Behlül leaned in a little, and no doubt wishing to end this conversation, said in his most rakish tone, ‘you aren’t old enough to be busying your thoughts with the marriages of other people. Until Nihal has grown a little, there is only one person who could persuade me to marry…’

Firdevs Hanım did not allow him to finish. Truly affronted this time, she said, ‘be quiet. I don’t at all like mixing jest into serious matters.’ Then she remembered something else. ‘Ah, I was forgetting one other thing I had to tell you. I talked of this business with Nihal to one other person.’

With strange expression, she was waiting for him to discover this other person.
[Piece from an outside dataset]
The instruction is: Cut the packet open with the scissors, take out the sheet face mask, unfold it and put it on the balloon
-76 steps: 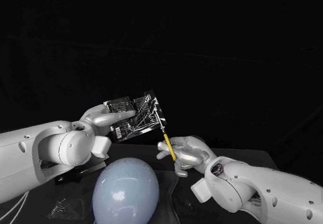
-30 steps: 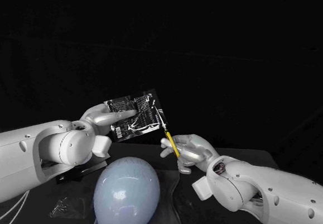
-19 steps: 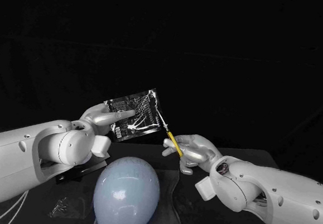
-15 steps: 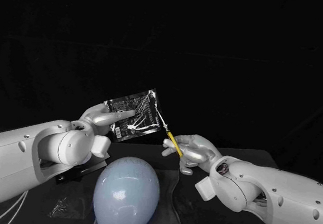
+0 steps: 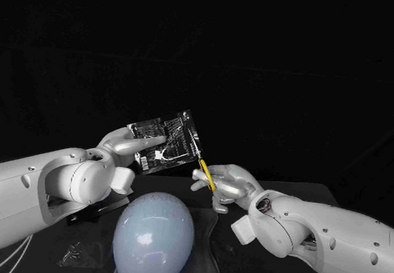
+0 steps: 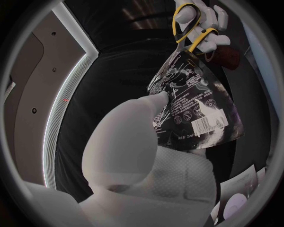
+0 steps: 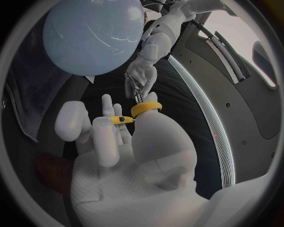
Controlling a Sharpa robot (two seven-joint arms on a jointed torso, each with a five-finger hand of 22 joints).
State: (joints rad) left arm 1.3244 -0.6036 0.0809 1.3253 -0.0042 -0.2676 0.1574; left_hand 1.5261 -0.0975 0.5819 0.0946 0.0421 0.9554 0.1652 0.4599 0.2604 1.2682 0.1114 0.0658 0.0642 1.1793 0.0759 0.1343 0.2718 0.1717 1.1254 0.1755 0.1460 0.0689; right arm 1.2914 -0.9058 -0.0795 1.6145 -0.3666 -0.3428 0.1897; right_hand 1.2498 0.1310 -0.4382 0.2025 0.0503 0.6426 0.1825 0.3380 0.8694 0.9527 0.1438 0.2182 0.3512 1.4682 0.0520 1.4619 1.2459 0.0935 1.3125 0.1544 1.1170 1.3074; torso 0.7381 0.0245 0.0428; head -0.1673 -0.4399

There was such a piercing look in Firdevs Hanım’s eyes that Behlül could not answer, and with an involuntary weakness, he dropped his gaze. Firdevs Hanım replied, with all the nonchalance she muster in her voice: ‘to Bihter.’

Reaching for her mirror after a short pause, she added, ‘she finds this marriage quite natural…’

Behlül had instantly understood. This woman had wanted to probe the truth, following only a conjecture that was doubtless not based in anything seen or heard. The first attempt had been made on Bihter. How had Bihter fared? He tried to allay this woman’s suspicions with a quick riposte.

‘Oh, of course she would agree,’ he had said. ‘She knows very well that if there were a marriage between Nihal and I, neither of us could live in this house, in this way, do you understand?..’

Firdevs Hanım was looking at him with an odd smile in her eyes, as if she did not understand. Behlül had entered such a rough ground for conversation, that if he continued, he was afraid of losing control. The talk was cut off without being completed. Behlül was convinced that this woman had understood everything. There was such an unquenchable dislike in this woman, against her daughters’ happiness, that this secret could be an awful weapon in her hands, against Bihter. He suddenly understood that he and Bihter had crossed into a new phase of danger in their romance. After this, the eyes of this woman who was tied to her chair would bore through the darkness, through the walls, and follow them with the treachery of a hidden enemy. It was possible that the best defence was in fact in this jest about marriage. Whereas until this minute, he had shrunk from the difficulty of communication with Bihter, at the moment he felt the necessity of speaking to her. But how would he meet her? He did not think that Bihter would come to his room again.

Firdevs Hanım saved Behlül from the agony of the abrupt break in the conversation. ‘Behlül Bey! Please could you call Emma,’ she said.